EXERCISE DIRECTIONS: When you reach the line containing "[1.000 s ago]", begin reproducing the lines exactly and continue through the end of the listing, leaving out the pictures.

MATERIALS PROVIDED:
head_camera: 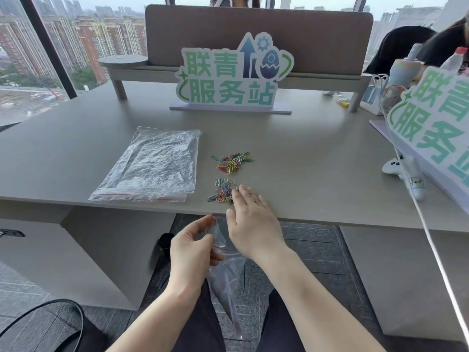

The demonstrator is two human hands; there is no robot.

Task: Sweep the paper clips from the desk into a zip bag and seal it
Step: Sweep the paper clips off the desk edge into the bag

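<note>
Two heaps of coloured paper clips lie on the grey desk (304,158): a far heap (232,162) and a near heap (222,191) close to the front edge. My right hand (251,214) lies flat with straight fingers touching the right side of the near heap. Below the desk edge, my left hand (191,246) pinches the mouth of a clear zip bag (225,273) with a red seal line; the bag hangs down between my knees.
A stack of spare clear zip bags (152,166) lies left of the clips. A white-and-green sign (232,77) stands behind, a second sign (431,128) at the right with a white game controller (396,166) and a white cord. A person sits at the back right.
</note>
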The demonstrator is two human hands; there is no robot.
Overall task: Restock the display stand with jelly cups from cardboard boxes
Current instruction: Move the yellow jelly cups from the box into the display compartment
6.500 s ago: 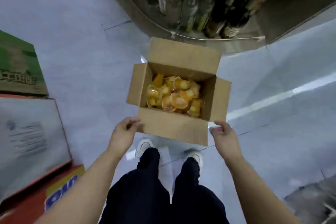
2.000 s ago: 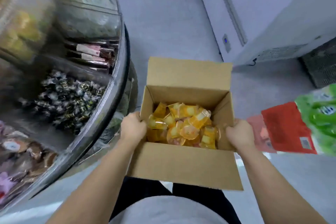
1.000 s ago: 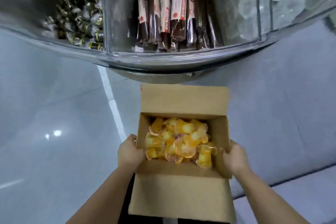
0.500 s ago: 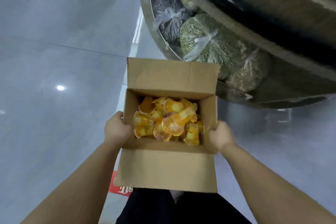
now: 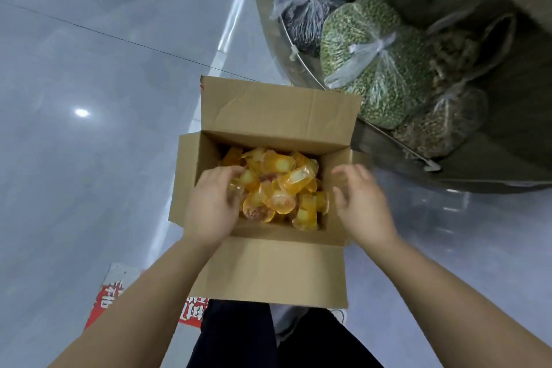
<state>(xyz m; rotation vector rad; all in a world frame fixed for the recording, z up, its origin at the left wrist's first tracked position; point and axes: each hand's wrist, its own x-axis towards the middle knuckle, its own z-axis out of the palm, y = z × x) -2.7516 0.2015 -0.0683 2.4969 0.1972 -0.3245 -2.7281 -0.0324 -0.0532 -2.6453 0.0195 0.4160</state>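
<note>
— Looking into the cardboard box (image 5: 270, 266), what fills it?
— Jelly cups (image 5: 279, 188), translucent orange-yellow, heaped loose on its floor, flaps spread open.
— The hands?
— Left hand (image 5: 213, 203) curls its fingers round cups at the heap's edge. Right hand (image 5: 363, 206) hovers spread and blurred over the box's right wall, gripping nothing.
— Nearby?
— Bagged green beans (image 5: 363, 39) on the stand.
</note>
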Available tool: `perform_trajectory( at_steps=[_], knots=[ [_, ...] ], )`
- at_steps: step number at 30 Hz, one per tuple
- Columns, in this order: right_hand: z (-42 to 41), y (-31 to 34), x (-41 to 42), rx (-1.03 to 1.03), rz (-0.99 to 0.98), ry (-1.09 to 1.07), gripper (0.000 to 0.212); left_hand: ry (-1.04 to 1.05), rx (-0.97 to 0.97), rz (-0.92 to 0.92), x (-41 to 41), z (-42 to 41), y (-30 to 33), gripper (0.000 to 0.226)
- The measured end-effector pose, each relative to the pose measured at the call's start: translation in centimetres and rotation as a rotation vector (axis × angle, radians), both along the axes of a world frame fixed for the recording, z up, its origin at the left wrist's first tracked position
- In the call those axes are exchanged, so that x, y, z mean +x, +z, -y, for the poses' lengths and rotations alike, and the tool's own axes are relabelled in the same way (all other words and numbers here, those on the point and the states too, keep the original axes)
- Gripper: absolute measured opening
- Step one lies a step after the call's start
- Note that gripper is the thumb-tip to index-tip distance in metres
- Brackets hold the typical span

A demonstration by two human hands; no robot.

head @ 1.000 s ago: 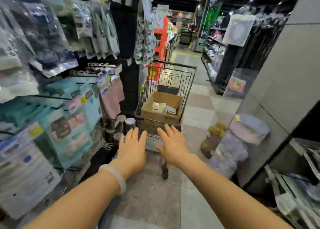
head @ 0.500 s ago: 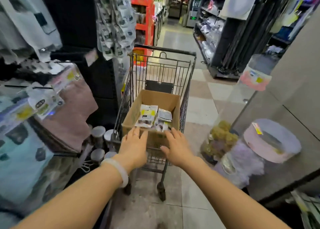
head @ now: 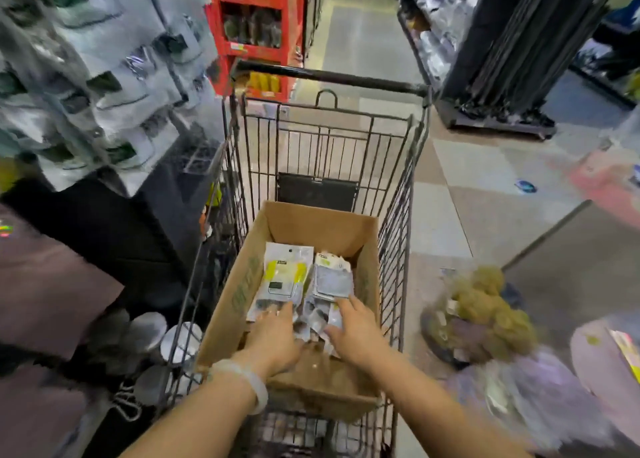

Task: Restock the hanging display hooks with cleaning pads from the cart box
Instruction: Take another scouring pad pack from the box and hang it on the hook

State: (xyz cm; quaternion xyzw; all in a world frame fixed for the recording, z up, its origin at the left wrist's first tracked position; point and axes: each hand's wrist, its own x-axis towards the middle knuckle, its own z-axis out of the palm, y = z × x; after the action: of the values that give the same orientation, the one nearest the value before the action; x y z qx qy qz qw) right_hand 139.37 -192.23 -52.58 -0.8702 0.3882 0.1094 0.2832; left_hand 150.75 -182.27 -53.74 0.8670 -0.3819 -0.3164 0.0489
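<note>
A brown cardboard box (head: 313,223) sits in a wire shopping cart (head: 332,139) straight ahead. Packs of cleaning pads lie in it: one with a yellow label (head: 282,275) on the left, a grey stack (head: 332,279) on the right. My left hand (head: 273,341), with a pale bracelet on the wrist, reaches into the box with its fingertips on the yellow-label pack. My right hand (head: 353,327) lies on the lower grey packs, fingers spread. Neither hand has visibly closed around a pack. Hanging packets (head: 104,87) fill the display at upper left.
Pinkish-brown cloths (head: 45,284) hang low on the left, with round metal lids (head: 180,341) beside the cart. A red shelf unit (head: 256,24) stands beyond the cart. Bagged yellow sponges (head: 485,312) and lilac goods (head: 540,395) sit on the right. The tiled aisle (head: 485,187) runs ahead.
I have come closer to the cart and look down into it. Both hands moved from the cart's near edge forward into the box onto the packs.
</note>
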Motion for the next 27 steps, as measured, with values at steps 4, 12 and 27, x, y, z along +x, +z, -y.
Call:
perform_trajectory(
  at_steps=[4,12,27],
  knots=[
    [5.5,-6.1,4.3,0.075,-0.034,-0.098,0.06,0.04,-0.038,-0.098,3.7,6.6,-5.8,0.061],
    [13.6,-15.3,10.1,0.236,0.002,-0.496,0.053,0.083,-0.154,-0.186,6.9,15.6,-15.3,0.052],
    [13.7,-13.0,12.3,0.382,0.243,-0.792,0.03,0.651,-0.398,-0.483,9.0,17.0,-14.2,0.047]
  ],
)
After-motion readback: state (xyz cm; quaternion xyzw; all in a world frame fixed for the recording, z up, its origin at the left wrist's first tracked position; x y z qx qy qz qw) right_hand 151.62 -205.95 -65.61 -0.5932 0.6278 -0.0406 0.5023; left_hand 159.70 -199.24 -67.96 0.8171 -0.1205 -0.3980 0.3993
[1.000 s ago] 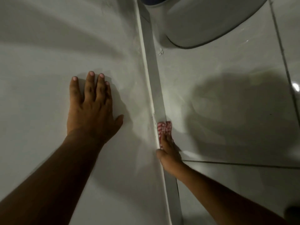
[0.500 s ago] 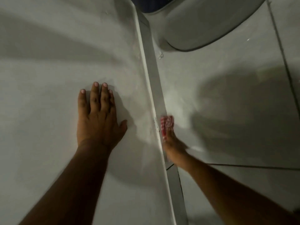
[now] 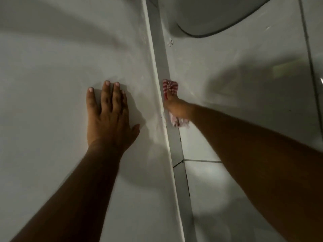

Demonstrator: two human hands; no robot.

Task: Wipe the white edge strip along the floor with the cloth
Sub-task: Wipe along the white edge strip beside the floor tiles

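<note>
Cloth (image 3: 170,88), red-and-white striped: soft, light, bunches easily; pressed on the white edge strip (image 3: 161,55) at the floor (image 3: 244,84).
Right hand (image 3: 176,108) closed over its middle, the best hold; left hand (image 3: 110,119) flat, fingers spread, on the wall panel (image 3: 52,75).

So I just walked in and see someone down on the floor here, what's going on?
A person is cleaning the white edge strip where the wall meets the tiled floor. Their right hand presses a red-and-white striped cloth against the strip, partway along it. The left hand lies flat and open on the wall, apparently for support. A small white speck sits on the floor further ahead, beside the strip.
</note>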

OUTPUT FOR THIS EXERCISE:
[1.000 s ago] 
[0.500 s ago] 
[now] 

Demonstrator: two human hands; no robot.

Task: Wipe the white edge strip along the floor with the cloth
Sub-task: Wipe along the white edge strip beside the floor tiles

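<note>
Cloth (image 3: 170,88), red-and-white striped: soft, light, bunches easily; pressed on the white edge strip (image 3: 161,55) at the floor (image 3: 244,84).
Right hand (image 3: 176,108) closed over its middle, the best hold; left hand (image 3: 110,119) flat, fingers spread, on the wall panel (image 3: 52,75).

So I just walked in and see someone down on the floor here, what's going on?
A person is cleaning the white edge strip where the wall meets the tiled floor. Their right hand presses a red-and-white striped cloth against the strip, partway along it. The left hand lies flat and open on the wall, apparently for support. A small white speck sits on the floor further ahead, beside the strip.
</note>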

Nothing more is needed to finish the exercise.